▸ **PROBLEM**
Using the material that follows, output exactly the lines from the one containing "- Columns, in" through the one containing "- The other", with both ends kept.

- Opening Delimiter -

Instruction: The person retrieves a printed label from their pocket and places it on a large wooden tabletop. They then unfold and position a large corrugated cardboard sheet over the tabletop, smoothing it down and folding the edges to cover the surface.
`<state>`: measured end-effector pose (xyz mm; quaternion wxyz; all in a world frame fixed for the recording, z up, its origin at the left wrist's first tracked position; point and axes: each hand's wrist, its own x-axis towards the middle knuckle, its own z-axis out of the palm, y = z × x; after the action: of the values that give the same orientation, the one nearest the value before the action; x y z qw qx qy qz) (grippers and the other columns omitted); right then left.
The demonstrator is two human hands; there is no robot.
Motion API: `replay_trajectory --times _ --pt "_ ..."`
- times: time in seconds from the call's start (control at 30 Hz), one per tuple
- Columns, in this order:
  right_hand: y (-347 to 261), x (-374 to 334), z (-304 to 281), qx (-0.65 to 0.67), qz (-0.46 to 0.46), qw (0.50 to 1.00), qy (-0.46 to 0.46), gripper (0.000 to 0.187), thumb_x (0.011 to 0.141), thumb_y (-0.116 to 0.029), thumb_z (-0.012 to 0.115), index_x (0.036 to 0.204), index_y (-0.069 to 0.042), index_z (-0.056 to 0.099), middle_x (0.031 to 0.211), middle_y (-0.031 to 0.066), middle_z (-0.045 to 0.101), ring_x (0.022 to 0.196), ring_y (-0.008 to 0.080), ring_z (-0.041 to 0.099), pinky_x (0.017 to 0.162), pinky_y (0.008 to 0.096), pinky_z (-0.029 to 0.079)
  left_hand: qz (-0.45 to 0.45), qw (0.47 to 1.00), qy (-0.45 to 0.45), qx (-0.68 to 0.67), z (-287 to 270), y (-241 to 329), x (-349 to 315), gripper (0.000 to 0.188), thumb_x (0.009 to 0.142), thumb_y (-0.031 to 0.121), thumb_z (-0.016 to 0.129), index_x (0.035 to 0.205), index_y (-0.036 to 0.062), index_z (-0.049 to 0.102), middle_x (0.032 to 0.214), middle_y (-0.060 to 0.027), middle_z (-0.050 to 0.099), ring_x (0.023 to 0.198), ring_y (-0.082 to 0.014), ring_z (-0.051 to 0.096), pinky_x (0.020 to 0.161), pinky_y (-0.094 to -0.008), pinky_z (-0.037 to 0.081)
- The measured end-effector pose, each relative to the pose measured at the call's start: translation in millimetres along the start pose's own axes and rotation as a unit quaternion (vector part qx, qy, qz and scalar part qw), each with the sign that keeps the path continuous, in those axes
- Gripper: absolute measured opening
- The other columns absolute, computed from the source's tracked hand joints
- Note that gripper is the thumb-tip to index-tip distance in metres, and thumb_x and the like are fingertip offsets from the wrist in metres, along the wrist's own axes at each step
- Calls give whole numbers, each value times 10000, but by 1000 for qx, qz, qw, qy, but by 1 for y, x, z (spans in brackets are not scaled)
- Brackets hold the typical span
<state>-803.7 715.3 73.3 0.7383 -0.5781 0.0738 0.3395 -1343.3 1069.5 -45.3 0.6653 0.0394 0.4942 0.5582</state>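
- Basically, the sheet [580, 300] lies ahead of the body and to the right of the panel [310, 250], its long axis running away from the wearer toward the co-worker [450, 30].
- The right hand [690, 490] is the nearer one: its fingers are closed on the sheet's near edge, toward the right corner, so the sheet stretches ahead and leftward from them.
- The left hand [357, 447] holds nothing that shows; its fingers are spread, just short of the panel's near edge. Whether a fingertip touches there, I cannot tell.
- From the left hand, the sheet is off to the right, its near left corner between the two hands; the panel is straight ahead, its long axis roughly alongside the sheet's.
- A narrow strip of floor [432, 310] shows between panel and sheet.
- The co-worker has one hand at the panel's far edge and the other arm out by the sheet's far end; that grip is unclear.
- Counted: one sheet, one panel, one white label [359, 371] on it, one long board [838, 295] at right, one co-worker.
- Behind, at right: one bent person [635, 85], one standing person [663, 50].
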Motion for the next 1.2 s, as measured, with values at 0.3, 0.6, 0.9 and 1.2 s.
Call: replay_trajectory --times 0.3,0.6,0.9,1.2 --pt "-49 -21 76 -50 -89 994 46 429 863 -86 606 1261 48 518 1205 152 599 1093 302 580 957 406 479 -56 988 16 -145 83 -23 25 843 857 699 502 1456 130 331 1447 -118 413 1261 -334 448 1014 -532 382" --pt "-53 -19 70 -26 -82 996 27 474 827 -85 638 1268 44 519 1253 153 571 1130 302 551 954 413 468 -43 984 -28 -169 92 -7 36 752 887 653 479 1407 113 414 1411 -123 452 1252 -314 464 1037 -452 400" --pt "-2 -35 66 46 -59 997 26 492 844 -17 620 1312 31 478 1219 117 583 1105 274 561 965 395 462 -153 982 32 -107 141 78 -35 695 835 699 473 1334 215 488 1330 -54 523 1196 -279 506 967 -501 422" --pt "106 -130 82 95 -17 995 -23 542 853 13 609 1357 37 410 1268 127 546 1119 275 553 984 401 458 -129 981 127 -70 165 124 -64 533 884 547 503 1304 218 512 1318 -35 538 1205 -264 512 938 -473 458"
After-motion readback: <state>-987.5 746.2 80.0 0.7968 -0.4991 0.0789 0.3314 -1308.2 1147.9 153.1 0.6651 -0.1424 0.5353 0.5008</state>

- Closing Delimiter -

▸ **ANSWER SPACE**
- Columns, in this order:
  right_hand: y (-347 to 261), x (-374 to 334), z (-304 to 281), qx (-0.65 to 0.67), qz (-0.46 to 0.46), qw (0.50 to 1.00), qy (-0.46 to 0.46), gripper (0.000 to 0.187), thumb_x (0.011 to 0.141), thumb_y (-0.116 to 0.029), thumb_z (-0.012 to 0.115), index_x (0.036 to 0.204), index_y (-0.069 to 0.042), index_z (-0.056 to 0.099), middle_x (0.031 to 0.211), middle_y (-0.031 to 0.066), middle_z (-0.045 to 0.101), ring_x (0.022 to 0.196), ring_y (-0.008 to 0.080), ring_z (-0.041 to 0.099), pinky_x (0.017 to 0.162), pinky_y (0.008 to 0.096), pinky_z (-0.029 to 0.079)
  left_hand: qz (-0.45 to 0.45), qw (0.47 to 1.00), qy (-0.45 to 0.45), qx (-0.68 to 0.67), z (-287 to 270), y (-241 to 329), x (-349 to 315), gripper (0.000 to 0.188), thumb_x (0.009 to 0.142), thumb_y (-0.031 to 0.121), thumb_z (-0.016 to 0.129), index_x (0.035 to 0.205), index_y (-0.036 to 0.062), index_z (-0.049 to 0.102), middle_x (0.032 to 0.214), middle_y (-0.060 to 0.027), middle_z (-0.050 to 0.099), ring_x (0.023 to 0.198), ring_y (-0.082 to 0.014), ring_z (-0.051 to 0.096), pinky_x (0.020 to 0.161), pinky_y (-0.094 to -0.008), pinky_z (-0.037 to 0.081)
- The measured end-effector pose, each relative to the pose measured at the call's start: translation in millimetres along the start pose's own axes and rotation as a unit quaternion (vector part qx, qy, qz and scalar part qw), each with the sign that keeps the path continuous, in those axes
- Gripper: absolute measured opening
- The other columns absolute, computed from the source's tracked hand joints

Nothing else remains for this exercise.